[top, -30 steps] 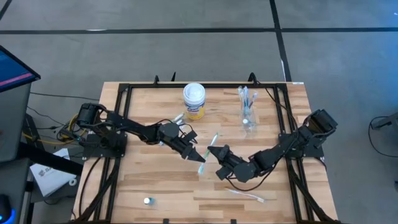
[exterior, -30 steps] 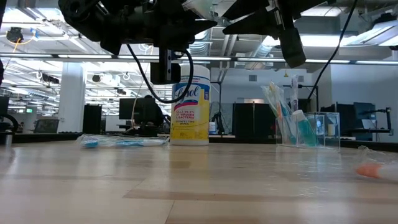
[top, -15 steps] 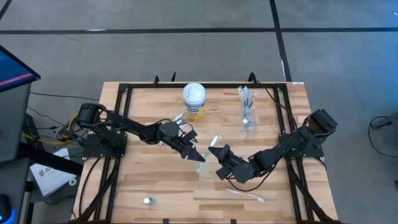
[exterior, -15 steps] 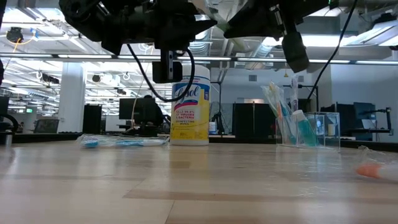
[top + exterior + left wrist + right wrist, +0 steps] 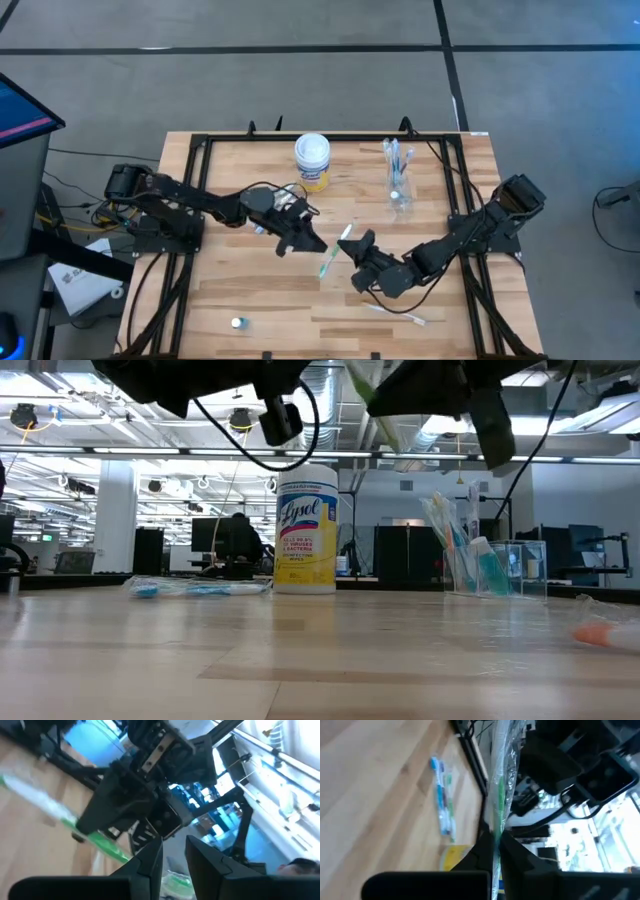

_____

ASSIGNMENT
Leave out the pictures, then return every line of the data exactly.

WRITTEN SOLUTION
[top, -30 steps] 
[exterior, -30 steps] 
[top, -15 steps] 
[exterior, -15 steps] 
[top + exterior + left wrist + right wrist, +0 steps] 

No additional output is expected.